# Directions:
When you repeat the listing below, keep every word exactly and leave out each picture.

# Provided material:
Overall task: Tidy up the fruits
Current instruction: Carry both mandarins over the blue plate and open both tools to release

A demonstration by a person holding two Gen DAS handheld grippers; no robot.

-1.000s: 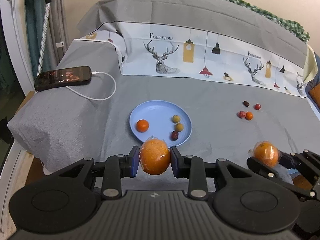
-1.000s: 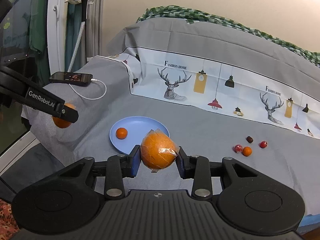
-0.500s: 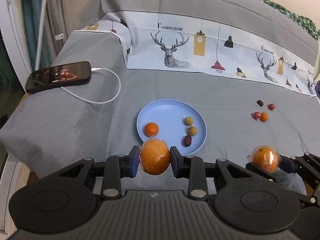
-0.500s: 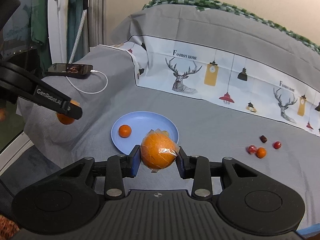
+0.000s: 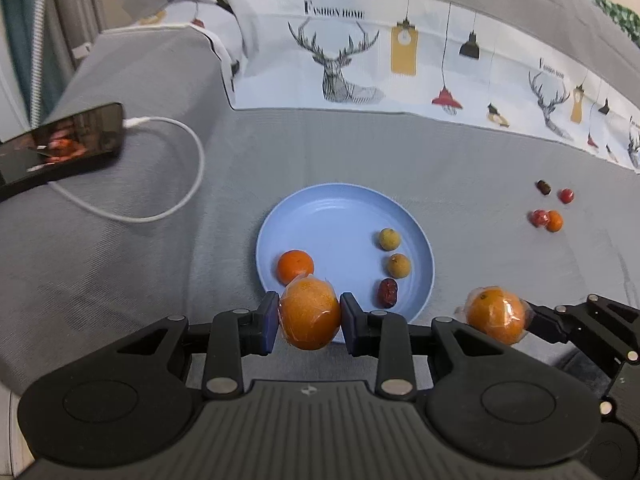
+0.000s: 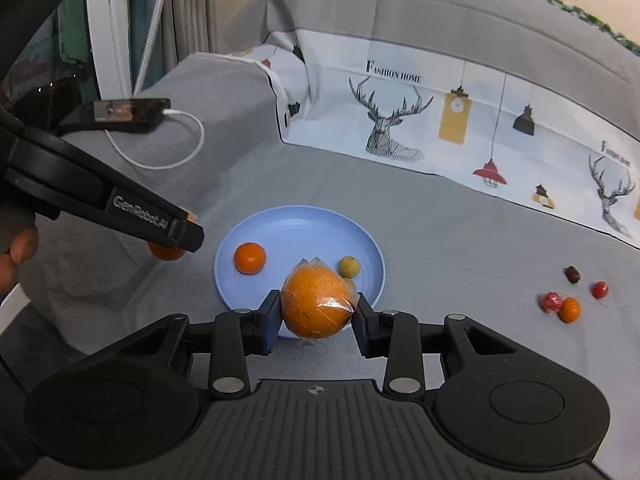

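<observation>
My left gripper [image 5: 309, 318] is shut on a plastic-wrapped orange [image 5: 310, 312], held just above the near rim of the blue plate [image 5: 336, 216]. My right gripper [image 6: 316, 314] is shut on a second wrapped orange [image 6: 316, 306], over the plate's [image 6: 296, 224] near edge. Each gripper shows in the other's view: the right one's wrapped orange [image 5: 496, 314] at lower right, the left one's arm [image 6: 100, 196] at left. On the plate lie a small tangerine [image 5: 295, 266], two yellowish round fruits [image 5: 390, 239] and a dark red date [image 5: 387, 292].
Several small fruits [image 5: 550, 208] lie loose on the grey sheet to the right of the plate. A phone [image 5: 60, 146] with a white charging cable [image 5: 176, 184] rests at the left. A deer-print cloth [image 5: 400, 60] rises behind. A hand [image 6: 16, 256] shows at the left edge.
Both grippers have moved forward and down toward the plate, each keeping its wrapped orange. The plate and the fruits on it now look larger and nearer.
</observation>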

# Output below:
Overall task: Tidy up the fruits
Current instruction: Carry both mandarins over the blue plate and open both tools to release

A demonstration by a person holding two Gen DAS handheld grippers; no robot.

-1.000s: 
-1.000s: 
-0.500s: 
-0.500s: 
+0.000s: 
+0.000s: 

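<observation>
My left gripper [image 5: 309, 318] is shut on a plastic-wrapped orange [image 5: 310, 312], held just above the near rim of the blue plate [image 5: 336, 216]. My right gripper [image 6: 316, 314] is shut on a second wrapped orange [image 6: 316, 306], over the plate's [image 6: 296, 224] near edge. Each gripper shows in the other's view: the right one's wrapped orange [image 5: 496, 314] at lower right, the left one's arm [image 6: 100, 196] at left. On the plate lie a small tangerine [image 5: 295, 266], two yellowish round fruits [image 5: 390, 239] and a dark red date [image 5: 387, 292].
Several small fruits [image 5: 550, 208] lie loose on the grey sheet to the right of the plate. A phone [image 5: 60, 146] with a white charging cable [image 5: 176, 184] rests at the left. A deer-print cloth [image 5: 400, 60] rises behind. A hand [image 6: 16, 256] shows at the left edge.
Both grippers have moved forward and down toward the plate, each keeping its wrapped orange. The plate and the fruits on it now look larger and nearer.
</observation>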

No further answer is required.